Kant’s complex ideal of the ‘state in idea’ or Rechtsstaat arises from two obligations, to rule rightfully through law and to maintain the state, which can become contradictory under certain empirical circumstances. Whilst a legalist reading would attempt to resolve such a possible contradiction through the precise delineation of principles in philosophy, I have argued that Kant held that for this task the sovereign’s practical political judgment is central. Thus, contrary to Kantian legalism, politics is not subordinated to law, rather law depends on political judgment. The task of politics is not only to apply law in particular circumstances; the task of politics judge what is necessary to secure the conditions in which a legal system, grounded on a priori principles, could exist.

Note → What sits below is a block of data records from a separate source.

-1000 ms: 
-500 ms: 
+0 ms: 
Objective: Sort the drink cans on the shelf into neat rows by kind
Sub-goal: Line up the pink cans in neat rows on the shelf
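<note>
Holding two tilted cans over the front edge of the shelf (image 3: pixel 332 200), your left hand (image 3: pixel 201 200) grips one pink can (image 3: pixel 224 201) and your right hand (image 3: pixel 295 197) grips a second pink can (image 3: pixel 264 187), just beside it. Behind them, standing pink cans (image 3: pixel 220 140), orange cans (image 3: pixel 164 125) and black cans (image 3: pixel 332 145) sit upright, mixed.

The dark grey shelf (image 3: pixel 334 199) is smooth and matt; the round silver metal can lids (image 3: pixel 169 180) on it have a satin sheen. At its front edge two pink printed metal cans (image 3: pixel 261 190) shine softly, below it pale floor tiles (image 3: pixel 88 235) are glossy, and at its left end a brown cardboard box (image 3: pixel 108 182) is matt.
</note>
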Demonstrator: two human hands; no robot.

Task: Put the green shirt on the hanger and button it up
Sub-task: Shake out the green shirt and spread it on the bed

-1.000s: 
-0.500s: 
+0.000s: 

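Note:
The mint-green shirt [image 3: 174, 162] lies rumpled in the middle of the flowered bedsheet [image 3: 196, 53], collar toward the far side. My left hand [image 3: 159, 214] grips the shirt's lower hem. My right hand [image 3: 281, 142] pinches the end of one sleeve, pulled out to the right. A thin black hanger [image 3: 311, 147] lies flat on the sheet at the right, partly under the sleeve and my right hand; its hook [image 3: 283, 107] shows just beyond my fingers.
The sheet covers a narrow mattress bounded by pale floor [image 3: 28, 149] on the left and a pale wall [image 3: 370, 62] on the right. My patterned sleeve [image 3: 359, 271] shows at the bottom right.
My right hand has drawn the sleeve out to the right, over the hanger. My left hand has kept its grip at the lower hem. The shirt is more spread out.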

As Kant puts it in his reply to criticism from Benjamin Constant, politics is a problem, the problem of how to arrange society in accordance with freedom and equality.Footnote 111 It is a problem finite human beings face, perhaps perpetually, and that requires judgment, not only law and principles, to manage successfully. It is this thought of Kant’s, though not necessarily ‘Kantian’ thought, that I have tried to understand in this paper, a task which legalistic readings have not undertaken. I don’t claim to have decisively refuted such readings, only suggested that another kind of interpretation is possible, one embraces the active ambiguity in Kant’s conception of sovereignty as being the result of the practical and political perspective from which he wrote and judged.